In FIG. 13, the ink supply channel 34 can be etched from the back of the wafer utilizing a highly anisotropic etcher such as the STS etcher from Silicon Technology Systems of United Kingdom. An array of ink jet nozzles can be formed simultaneously with a portion of an array 36 being illustrated in FIG. 14. A portion of the printhead is formed simultaneously and diced by the STS etching process. The array 36 shown provides for four column printing with each separate column attached to a different colour ink supply channel being supplied from the back of the wafer. Bond pads 37 provide for electrical control of the ejection mechanism.

In this manner, large pagewidth printheads can be fabricated so as to provide for a drop-on-demand ink ejection mechanism.

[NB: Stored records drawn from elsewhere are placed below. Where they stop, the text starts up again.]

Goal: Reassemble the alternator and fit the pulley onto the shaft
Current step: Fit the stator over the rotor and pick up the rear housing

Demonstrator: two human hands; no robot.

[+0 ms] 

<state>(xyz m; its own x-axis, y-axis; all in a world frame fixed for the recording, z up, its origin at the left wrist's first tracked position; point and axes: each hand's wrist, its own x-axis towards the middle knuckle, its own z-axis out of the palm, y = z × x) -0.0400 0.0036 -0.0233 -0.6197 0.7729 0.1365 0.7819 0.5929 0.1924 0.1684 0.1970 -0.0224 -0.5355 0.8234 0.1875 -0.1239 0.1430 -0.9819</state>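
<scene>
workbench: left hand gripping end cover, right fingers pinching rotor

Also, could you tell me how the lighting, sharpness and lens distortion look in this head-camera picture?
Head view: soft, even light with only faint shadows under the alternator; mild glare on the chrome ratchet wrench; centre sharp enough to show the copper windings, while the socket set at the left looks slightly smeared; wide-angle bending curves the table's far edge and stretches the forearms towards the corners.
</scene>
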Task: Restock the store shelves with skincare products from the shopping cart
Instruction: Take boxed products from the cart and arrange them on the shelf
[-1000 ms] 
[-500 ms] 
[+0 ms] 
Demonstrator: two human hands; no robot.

One form of detailed manufacturing process which can be used to fabricate monolithic ink jet printheads operating in accordance with the principles taught by the present embodiment can proceed utilizing the following steps:

    • 1. Using a double-sided polished wafer 60, complete a 0.5 micron, one poly, 2 metal CMOS process 61. This step is shown in FIG. 16. For clarity, these diagrams may not be to scale, and may not represent a cross section though any single plane of the nozzle. FIG. 15 is a key to representations of various materials in these manufacturing diagrams, and those of other cross referenced ink jet configurations.
    • 2. Etch the CMOS oxide layers down to silicon or second level metal using Mask 1. This mask defines the nozzle cavity and the edge of the chips. This step is shown in FIG. 16.
    • 3. Deposit a thin layer (not shown) of a hydrophilic polymer, and treat the surface of this polymer for PTFE adherence.
    • 4. Deposit 1.5 microns of polytetrafluoroethylene (PTFE) 62.
    • 5. Etch the PTFE and CMOS oxide layers to second level metal using Mask 2. This mask defines the contact vias for the heater electrodes. This step is shown in FIG. 17.
    • 6. Deposit and pattern 0.5 microns of gold 63 using a lift-off process using Mask 3. This mask defines the heater pattern. This step is shown in FIG. 18.
    • 7. Deposit 1.5 microns of PTFE 64.
    • 8. Etch 1 micron of PTFE using Mask 4. This mask defines the nozzle rim 65 and the rim at the edge 66 of the nozzle chamber. This step is shown in FIG. 19.
    • 9. Etch both layers of PTFE and the thin hydrophilic layer down to silicon using Mask 5. This mask defines a gap 67 at inner edges of the actuators, and the edge of the chips. It also forms the mask for a subsequent crystallographic etch. This step is shown in FIG. 20.
    • 10. Crystallographically etch the exposed silicon using KOH. This etch stops on <111> crystallographic planes 68, forming an inverted square pyramid with sidewall angles of 54.74 degrees. This step is shown in FIG. 21.
    • 11. Back-etch through the silicon wafer (with, for example, an ASE Advanced Silicon Etcher from Surface Technology Systems) using Mask 6. This mask defines the ink inlets 69 which are etched through the wafer. The wafer is also diced by this etch. This step is shown in FIG. 22.
    • 12. Mount the printheads in their packaging, which may be a molded plastic former incorporating ink channels which supply the appropriate color ink to the ink inlets 69 at the back of the wafer.
    • 13. Connect the printheads to their interconnect systems. For a low profile connection with minimum disruption of airflow, TAB may be used. Wire bonding may also be used if the printer is to be operated with sufficient clearance to the paper.
    • 14. Fill the completed print heads with ink 70 and test them. A filled nozzle is shown in FIG. 23.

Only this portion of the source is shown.